UNet3d is a configurable 3D encoder-decoder segmentation model with skip connections between encoder and decoder stages. It shares the same lucid.models.UNetConfig interface as lucid.models.UNet2d but operates on volumetric inputs \((N, C, D, H, W)\), replacing all 2D convolutions, normalizations, pooling layers, and upsampling operations with their 3D counterparts.

Typical use cases include medical image segmentation (CT/MRI volumes), video feature extraction, and any task requiring dense prediction over 3D spatial data.

Class Signature

class UNet3d(nn.Module):
    def __init__(self, config: UNetConfig) -> None

Parameters

  • config (UNetConfig): Model configuration describing the encoder/decoder stage layout, block type, skip merge behavior, sampling strategy, and segmentation output space. When upsample_mode=”bilinear” is passed, it is automatically remapped to “trilinear” for 3D compatibility.

Methods

UNet3d.forward(x: Tensor) Tensor | dict[str, Tensor | list[Tensor]]

Examples

Build a Basic U-Net 3D

import lucid
import lucid.models as models

cfg = models.UNetConfig.from_channels(
    in_channels=1,
    out_channels=2,
    channels=(32, 64, 128, 256),
    num_blocks=2,
)
model = models.UNet3d(cfg)

# (batch, channels, depth, height, width)
x = lucid.random.randn(1, 1, 64, 128, 128)
logits = model(x)
print(logits.shape)  # (1, 2, 64, 128, 128)

Build a U-Net 3D with Trilinear Upsampling and Deep Supervision

import lucid
import lucid.models as models

cfg = models.UNetConfig(
    in_channels=1,
    out_channels=3,
    encoder_stages=[
        models.UNetStageConfig(channels=32, num_blocks=2),
        models.UNetStageConfig(channels=64, num_blocks=2, use_attention=True),
        models.UNetStageConfig(channels=128, num_blocks=3),
        models.UNetStageConfig(channels=256, num_blocks=3),
    ],
    block="res",
    norm="group",
    act="silu",
    upsample_mode="trilinear",
    deep_supervision=True,
)
model = models.UNet3d(cfg)

x = lucid.random.randn(1, 1, 32, 64, 64)
out = model(x)
print(out["out"].shape)  # (1, 3, 32, 64, 64)
print(len(out["aux"]))   # 2

Notes

  • UNet3d expects volumetric tensors with shape \((N, C, D, H, W)\). For 2D image inputs \((N, C, H, W)\), use lucid.models.UNet2d.

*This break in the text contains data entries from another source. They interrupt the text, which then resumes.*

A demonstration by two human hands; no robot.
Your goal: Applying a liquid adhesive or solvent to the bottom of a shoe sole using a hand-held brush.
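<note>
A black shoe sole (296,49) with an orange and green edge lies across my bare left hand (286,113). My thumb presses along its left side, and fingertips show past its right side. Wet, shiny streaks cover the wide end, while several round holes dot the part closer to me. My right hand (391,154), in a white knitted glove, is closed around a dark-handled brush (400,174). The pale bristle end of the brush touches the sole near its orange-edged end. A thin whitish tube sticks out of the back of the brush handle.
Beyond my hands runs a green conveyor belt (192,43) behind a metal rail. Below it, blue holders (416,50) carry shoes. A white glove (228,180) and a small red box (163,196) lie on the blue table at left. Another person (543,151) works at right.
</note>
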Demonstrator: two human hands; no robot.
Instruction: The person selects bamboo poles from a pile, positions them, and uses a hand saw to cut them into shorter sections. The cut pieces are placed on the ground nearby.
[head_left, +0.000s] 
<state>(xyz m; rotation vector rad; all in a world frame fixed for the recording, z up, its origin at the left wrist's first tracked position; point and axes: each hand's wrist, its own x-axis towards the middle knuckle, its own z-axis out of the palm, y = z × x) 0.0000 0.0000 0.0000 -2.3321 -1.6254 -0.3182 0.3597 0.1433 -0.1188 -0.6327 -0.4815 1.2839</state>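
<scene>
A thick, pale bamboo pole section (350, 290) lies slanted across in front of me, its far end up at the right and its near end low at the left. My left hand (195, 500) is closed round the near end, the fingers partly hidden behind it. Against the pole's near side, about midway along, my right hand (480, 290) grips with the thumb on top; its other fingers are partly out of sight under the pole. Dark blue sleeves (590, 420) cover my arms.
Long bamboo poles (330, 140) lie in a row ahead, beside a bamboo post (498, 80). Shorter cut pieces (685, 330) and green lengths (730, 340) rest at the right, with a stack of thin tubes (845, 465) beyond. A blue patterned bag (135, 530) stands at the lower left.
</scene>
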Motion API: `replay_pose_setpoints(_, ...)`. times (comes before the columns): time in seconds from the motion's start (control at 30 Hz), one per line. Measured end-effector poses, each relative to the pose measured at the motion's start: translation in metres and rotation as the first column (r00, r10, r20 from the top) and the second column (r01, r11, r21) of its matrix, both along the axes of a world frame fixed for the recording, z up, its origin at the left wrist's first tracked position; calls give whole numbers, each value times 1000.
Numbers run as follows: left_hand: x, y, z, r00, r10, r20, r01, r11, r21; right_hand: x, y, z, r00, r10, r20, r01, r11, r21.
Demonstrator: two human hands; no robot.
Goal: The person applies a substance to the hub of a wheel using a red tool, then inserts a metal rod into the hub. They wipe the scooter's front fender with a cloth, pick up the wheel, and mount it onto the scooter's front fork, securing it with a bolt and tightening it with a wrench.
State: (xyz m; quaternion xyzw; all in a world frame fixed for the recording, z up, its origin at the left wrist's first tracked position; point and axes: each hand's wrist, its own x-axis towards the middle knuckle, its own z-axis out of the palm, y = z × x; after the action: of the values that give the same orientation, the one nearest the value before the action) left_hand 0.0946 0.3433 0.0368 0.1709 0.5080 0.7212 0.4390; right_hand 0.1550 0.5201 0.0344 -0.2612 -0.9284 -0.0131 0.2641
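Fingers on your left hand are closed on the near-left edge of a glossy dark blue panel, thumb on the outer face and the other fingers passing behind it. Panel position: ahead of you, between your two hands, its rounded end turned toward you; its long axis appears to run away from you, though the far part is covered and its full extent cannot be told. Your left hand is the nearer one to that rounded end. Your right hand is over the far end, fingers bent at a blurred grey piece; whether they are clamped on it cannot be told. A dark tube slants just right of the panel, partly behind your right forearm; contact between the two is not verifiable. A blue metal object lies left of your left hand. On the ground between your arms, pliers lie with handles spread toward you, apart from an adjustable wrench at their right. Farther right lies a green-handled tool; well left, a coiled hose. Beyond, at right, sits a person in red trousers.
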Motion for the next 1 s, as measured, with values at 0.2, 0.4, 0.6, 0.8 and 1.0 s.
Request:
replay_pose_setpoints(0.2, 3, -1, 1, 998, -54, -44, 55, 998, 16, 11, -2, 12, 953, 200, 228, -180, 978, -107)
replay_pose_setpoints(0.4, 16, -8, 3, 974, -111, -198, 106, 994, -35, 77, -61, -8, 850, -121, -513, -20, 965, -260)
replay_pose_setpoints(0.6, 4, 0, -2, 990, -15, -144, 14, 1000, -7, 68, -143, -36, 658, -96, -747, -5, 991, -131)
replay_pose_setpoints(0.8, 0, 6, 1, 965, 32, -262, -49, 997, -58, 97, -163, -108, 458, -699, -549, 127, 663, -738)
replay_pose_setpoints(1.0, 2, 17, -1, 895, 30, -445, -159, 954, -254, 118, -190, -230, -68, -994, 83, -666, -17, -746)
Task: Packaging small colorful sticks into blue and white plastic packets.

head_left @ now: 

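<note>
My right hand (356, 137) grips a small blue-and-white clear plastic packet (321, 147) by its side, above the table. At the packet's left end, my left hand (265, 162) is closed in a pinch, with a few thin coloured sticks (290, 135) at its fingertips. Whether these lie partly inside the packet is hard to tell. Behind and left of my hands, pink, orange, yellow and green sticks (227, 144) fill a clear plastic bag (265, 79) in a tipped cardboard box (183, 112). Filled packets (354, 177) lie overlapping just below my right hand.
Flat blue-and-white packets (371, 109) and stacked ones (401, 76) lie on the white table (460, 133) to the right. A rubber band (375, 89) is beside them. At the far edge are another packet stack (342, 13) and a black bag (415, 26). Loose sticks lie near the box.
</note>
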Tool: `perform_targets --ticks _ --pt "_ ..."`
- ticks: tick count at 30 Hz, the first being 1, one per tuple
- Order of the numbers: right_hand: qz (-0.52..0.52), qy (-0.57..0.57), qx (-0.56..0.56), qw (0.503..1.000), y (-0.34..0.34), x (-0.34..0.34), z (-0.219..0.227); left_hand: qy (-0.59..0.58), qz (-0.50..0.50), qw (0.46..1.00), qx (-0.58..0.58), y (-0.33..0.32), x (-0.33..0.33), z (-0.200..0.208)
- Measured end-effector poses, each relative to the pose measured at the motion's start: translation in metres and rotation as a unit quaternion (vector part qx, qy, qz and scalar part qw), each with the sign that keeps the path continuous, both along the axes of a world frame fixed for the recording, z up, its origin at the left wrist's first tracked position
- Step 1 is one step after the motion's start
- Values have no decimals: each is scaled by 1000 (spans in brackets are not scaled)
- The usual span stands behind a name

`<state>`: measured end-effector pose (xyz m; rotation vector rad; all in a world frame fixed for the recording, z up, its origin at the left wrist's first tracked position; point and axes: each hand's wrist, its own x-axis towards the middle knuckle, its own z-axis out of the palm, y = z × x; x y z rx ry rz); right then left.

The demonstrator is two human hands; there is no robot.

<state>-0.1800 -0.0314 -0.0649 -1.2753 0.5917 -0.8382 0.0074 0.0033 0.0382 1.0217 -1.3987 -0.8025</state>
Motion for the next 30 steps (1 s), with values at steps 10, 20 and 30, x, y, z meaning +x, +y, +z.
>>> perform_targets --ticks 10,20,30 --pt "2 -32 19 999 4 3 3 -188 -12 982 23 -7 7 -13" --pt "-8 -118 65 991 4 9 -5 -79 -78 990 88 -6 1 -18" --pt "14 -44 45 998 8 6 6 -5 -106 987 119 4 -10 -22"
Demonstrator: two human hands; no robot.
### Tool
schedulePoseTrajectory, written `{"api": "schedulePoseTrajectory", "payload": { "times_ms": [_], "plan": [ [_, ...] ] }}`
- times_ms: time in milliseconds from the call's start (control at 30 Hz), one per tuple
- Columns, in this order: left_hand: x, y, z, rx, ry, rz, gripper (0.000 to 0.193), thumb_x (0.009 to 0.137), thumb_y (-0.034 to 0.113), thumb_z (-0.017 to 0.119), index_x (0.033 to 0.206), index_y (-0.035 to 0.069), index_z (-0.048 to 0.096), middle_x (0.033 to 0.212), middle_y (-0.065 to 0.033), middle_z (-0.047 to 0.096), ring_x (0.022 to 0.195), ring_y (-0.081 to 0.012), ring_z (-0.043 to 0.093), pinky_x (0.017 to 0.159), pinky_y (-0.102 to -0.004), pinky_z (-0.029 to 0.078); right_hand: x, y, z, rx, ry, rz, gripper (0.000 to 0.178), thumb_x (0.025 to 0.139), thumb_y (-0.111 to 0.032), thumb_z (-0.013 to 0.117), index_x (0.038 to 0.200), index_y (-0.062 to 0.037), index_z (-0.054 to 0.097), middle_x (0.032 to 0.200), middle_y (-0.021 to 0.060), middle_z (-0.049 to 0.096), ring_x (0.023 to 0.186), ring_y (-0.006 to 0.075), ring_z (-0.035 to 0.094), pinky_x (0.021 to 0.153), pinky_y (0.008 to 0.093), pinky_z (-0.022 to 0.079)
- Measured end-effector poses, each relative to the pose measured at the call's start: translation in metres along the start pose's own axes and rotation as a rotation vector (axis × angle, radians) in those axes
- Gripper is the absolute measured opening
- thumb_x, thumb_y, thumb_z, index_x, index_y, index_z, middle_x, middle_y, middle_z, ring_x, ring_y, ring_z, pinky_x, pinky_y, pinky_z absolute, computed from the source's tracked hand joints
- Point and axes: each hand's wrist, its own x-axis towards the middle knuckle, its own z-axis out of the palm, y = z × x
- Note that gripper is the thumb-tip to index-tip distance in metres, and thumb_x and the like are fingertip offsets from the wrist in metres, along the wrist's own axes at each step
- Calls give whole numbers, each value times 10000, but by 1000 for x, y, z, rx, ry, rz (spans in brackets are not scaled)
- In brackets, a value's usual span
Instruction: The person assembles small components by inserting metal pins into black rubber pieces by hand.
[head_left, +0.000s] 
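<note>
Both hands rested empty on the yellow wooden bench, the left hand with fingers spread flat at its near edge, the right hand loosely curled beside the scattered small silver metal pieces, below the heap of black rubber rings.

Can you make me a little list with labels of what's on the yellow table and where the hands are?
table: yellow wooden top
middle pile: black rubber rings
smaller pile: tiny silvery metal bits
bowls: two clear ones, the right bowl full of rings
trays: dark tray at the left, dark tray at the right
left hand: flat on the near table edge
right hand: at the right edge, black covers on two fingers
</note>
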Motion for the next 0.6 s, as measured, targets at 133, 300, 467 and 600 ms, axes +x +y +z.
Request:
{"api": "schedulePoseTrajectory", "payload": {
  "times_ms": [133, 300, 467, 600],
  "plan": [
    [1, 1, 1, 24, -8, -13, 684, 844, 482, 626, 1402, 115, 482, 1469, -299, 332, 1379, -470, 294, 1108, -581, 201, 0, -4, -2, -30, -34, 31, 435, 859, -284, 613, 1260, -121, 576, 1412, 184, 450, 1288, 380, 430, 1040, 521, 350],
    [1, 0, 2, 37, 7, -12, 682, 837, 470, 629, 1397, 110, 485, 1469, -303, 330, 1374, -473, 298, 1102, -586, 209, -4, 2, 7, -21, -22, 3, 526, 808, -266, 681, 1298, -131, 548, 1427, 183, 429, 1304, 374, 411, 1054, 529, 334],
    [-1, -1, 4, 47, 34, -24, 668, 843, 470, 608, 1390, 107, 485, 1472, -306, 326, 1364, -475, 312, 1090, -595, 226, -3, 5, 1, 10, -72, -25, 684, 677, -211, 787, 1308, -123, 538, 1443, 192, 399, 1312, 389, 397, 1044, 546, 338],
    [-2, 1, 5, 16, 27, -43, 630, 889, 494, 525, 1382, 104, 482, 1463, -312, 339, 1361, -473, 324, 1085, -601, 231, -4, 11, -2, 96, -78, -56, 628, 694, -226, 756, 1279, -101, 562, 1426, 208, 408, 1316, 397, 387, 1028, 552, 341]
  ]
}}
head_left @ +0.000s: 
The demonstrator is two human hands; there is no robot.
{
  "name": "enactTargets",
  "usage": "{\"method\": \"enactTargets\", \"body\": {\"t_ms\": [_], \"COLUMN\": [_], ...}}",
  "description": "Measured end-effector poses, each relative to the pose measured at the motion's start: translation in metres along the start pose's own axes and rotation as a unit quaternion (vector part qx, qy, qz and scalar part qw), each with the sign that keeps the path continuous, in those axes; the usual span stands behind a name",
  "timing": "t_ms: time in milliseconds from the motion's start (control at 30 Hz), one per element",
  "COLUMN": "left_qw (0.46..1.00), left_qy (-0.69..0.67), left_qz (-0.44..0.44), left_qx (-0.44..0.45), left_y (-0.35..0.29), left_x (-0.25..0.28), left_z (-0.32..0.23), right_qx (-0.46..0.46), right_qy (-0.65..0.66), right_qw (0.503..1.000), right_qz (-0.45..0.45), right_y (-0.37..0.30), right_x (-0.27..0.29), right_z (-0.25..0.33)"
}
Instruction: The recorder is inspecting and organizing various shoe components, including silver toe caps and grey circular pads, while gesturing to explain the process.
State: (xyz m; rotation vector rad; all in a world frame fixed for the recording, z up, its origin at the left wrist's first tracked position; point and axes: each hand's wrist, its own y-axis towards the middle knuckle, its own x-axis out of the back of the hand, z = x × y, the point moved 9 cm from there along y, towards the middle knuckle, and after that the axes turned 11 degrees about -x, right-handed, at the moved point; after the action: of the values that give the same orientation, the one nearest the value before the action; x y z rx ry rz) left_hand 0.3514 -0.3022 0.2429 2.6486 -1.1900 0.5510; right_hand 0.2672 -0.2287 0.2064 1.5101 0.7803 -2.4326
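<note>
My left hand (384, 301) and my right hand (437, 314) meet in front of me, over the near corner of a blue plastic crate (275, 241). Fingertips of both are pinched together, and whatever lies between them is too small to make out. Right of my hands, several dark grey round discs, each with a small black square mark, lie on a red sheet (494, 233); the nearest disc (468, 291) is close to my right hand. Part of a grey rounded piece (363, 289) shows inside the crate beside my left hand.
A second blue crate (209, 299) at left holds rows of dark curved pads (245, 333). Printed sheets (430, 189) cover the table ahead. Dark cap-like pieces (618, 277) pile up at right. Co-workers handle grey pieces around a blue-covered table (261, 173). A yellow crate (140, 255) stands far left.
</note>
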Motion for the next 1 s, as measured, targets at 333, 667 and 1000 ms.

  • Passing upsample_mode=”bilinear” is accepted and silently remapped to “trilinear”, enabling existing 2D configs to be reused for 3D models.

  • The current implementation supports block=”basic” and block=”res”.

  • When deep_supervision=False, lucid.models.UNet3d.forward() returns a single output tensor. When enabled, it returns a dictionary with out and aux predictions, identical to the 2D variant.